Monorepository and polyrepository: two poor solutions to many unsolved problems. Part 1

TL;DR

I feel that code-keeping doesn’t have a satisfying solution these days. However, if you need to solve this problem right now, consider utilizing monorepositories as they currently have the best tools.

If you are ready for a long trip into the world of software engineering problems and feel open to ideas that could evolve code-keeping practices everywhere, please continue reading.

Defining the topic

Monorepositories and polyrepositories are relatively new discussion topics. The first mention of monorepo on Twitter is from 2011 (or from 2010, if we count the phrase “mono repo”). The first tweet containing the word “polyrepo” is from 2013. These are two approaches to organizing your source code in either one repository or multiple repositories.

It’s worth noting that there is no agreement on the name of polyrepo. The word “multirepo” is also in use, and it appeared even earlier than the other two.

In the case of a monorepository, you create a single repo containing multiple projects divided by folders. When using polyrepositories, each project has its own dedicated repo. There is also a hybrid approach to which we all probably tend to shift. Still, we will concentrate on the extremes to highlight the differences better.
The most extreme example of a polyrepo I’ve ever seen is the Predix Design System space on GitHub. Each UI component there has a dedicated repository. This approach means a separate set of supplementary files for each element of the UI. A dropdown has its own license, and it’s the same for a tooltip. It’s scary to imagine the amount of work required to support this separation of concerns.

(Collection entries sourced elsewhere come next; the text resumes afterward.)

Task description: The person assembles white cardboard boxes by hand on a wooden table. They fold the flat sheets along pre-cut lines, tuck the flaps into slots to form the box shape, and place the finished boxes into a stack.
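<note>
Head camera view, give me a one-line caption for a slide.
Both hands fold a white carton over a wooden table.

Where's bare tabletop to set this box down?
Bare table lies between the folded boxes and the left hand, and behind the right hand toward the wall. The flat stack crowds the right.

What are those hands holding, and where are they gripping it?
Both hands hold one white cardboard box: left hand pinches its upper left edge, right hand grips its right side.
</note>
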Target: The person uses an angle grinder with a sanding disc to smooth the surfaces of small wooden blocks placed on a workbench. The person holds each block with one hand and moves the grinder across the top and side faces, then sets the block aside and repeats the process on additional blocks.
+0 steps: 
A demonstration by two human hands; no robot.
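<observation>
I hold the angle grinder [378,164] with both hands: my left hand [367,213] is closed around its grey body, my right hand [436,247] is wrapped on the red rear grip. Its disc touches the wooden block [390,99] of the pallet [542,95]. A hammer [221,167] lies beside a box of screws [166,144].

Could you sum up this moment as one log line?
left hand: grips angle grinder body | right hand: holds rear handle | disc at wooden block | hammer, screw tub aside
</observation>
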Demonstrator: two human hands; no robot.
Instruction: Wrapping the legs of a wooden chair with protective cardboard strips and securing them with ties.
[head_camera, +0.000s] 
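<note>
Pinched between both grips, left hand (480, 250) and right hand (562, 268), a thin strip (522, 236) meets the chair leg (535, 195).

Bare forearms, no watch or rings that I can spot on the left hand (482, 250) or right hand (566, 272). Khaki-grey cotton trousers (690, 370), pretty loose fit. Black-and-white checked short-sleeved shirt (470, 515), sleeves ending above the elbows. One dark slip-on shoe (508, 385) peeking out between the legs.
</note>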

Overcoming the subtle naming differences

One thing that differentiates the experienced programmer from a newcomer is seeing the difference among almost identical phenomena. Let’s imagine a function. E.g., readAloud takes this article and reads it aloud for you. If we invoke it the following way: readAloud(article), we’ll continue calling it a function. Invoking it as article.readAloud() will bring us to a different world with another name for a notion giving the same result: a method. With the function, we can either be in a structured or functional world. Using methods brings us to the world of object-oriented programming.

Such a subtle difference also follows the term “monorepository”. What is the difference between a monorepository and a monolith? Does one imply the nother? Does a polyrepository have something in common with microservices?

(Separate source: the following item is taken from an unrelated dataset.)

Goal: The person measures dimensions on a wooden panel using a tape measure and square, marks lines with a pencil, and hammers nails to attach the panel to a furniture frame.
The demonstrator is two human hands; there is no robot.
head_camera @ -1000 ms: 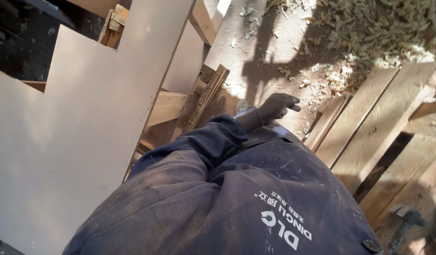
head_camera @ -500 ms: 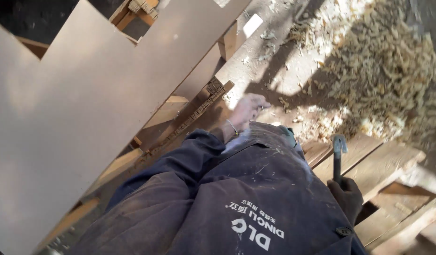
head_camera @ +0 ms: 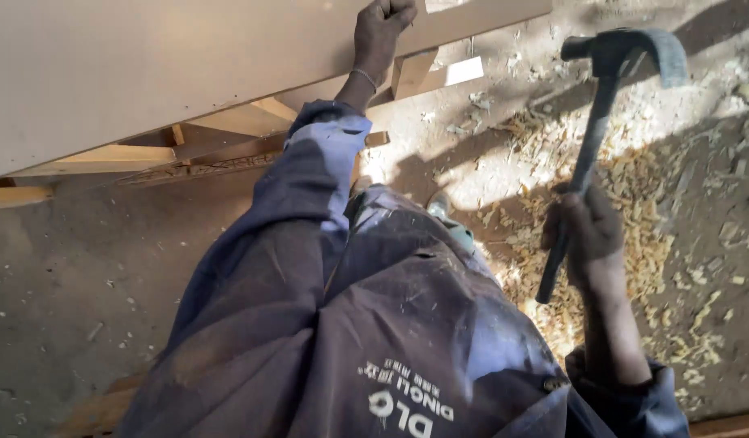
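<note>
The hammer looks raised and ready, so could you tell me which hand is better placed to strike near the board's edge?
Right. The right hand grips the hammer by its handle, head raised. The left hand is closed on the edge of the pale board, so it probably cannot swing.

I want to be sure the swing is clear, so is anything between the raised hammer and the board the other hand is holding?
Nothing visible stands between them. The right hand holds the dark claw hammer raised over bare, shaving-strewn floor, while the left hand grips the edge of the large pale flat board.
</note>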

No, all of these concepts are very different. When talking about a monolith or microservices, or even services, we mean the live instances of the application. An instance is a code state created after pressing the “run” button. Now it is in the shape of a process or many processes. A monorepository and a polyrepository are approaches to organizing your code blueprints. They are the way that you structure your files that contain the code.

A monorepository can either lead to a monolith or to any other deployment approach. A polyrepository has the same possibilities. On the one hand, you can develop several microservices in dedicated repos, and on the other, you can create a few open-source libraries with a corresponding repository for each. Then you can utilize them in your monolithic application living in a dedicated repo.

Now we understand that when talking about something named “repository”, we mean the way the source code is organized.

Why do we even bother?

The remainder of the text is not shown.